# First time in a studio, please help me learn from my mistake



## CJRodgers (Apr 9, 2014)

Hi everyone, 

I had my first shoot in a studio recenelt and on reviewing the images a few more than I would like are not sharp. 

I was using f8 and a 135L lens (my fave lens). I used 1/160th as I was told my the studio manager this was the sync speed for his lights. Hand held in ambient, with a 135L this is a big problem, but I assumed the flash would freeze my subject so I thought I could go down to a slower shutter speed than I would normally use. 

I didn't use a tripod. 

Is the blur I am seeing motion blur from me or the model moving? What could I do next time to get more keepers.

Thanks, 

Craig


----------



## privatebydesign (Apr 9, 2014)

Post some example images.


----------



## CJRodgers (Apr 9, 2014)

OK, I will in approx 5 hours. I need to wait until I am home again.

Thanks

Craig


----------



## mackguyver (Apr 9, 2014)

While we wait to see the photos, I'll clear up a couple of things. Sync speed is based on the camera, not the lights. Most EOS bodies have a X-sync of 1/200s (other than 1D and 7D bodies where it's 1/250s) but most studio shooters like to leave a little buffer, so they shoot at 1/160s. If you go higher, the shutter will leave a black bar in the frame as it closes during the exposure. The way you normally shoot in studio settings is to switch to Manual, set the sync speed as your shutter (normally 1/160s-1/250s) and then adjust your aperture, ISO, and strobe power to reach your desired exposure. The usually means ISO 100 (unless your lights aren't powerful enough) and somewhere between f/8 and f/16 unless you need more or less DOF. From there, you raise and lower the light power to reach your desired exposure/look. If you use a meter, it's a little faster, but I find it easy enough to play with the lighting for a few test shots until I get it right. There are scenarios when you would do it other ways, but this covers the majority of situations.

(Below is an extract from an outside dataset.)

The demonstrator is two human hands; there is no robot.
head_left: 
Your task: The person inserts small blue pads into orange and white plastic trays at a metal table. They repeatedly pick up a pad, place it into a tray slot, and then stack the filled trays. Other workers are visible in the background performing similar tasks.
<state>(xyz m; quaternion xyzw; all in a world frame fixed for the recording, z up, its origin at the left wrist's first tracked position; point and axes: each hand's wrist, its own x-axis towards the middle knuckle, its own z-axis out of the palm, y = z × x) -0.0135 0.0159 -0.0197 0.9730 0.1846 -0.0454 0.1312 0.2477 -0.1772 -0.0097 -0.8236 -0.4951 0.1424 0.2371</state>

The 1/160s shutter/sync speed should have been enough to stop motion (yours and the model's) assuming enough light was used, but if the shots are underexposed, you don't have steady hands, or the model was moving a lot, the shots could be blurry. Also, unless you shot in M mode, it's possible that safety shift was turned on and changed your settings when the camera metered in the dim light, which would also have led to overexposed shots.

The photos should tell the story once you post them...also, please try to leave the EXIF in the files if you can.


----------



## privatebydesign (Apr 9, 2014)

Not entirely true, whilst the camera has an inbuilt sync speed, the fastest shutter speed that both curtains are fully open, it isn't true that all studio lights can sync to that speed at all power levels, particularly if triggered wirelessly. You just need a high enough shutter speed and aperture combination to overcome any ambient if that is the look you are after.


----------



## mackguyver (Apr 9, 2014)

privatebydesign said:


> Not entirely true, whilst the camera has an inbuilt sync speed, the fastest shutter speed that both curtains are fully open, it isn't true that all studio lights can sync to that speed at all power levels, particularly if triggered wirelessly. You just need a high enough shutter speed and aperture combination to overcome any ambient if that is the look you are after.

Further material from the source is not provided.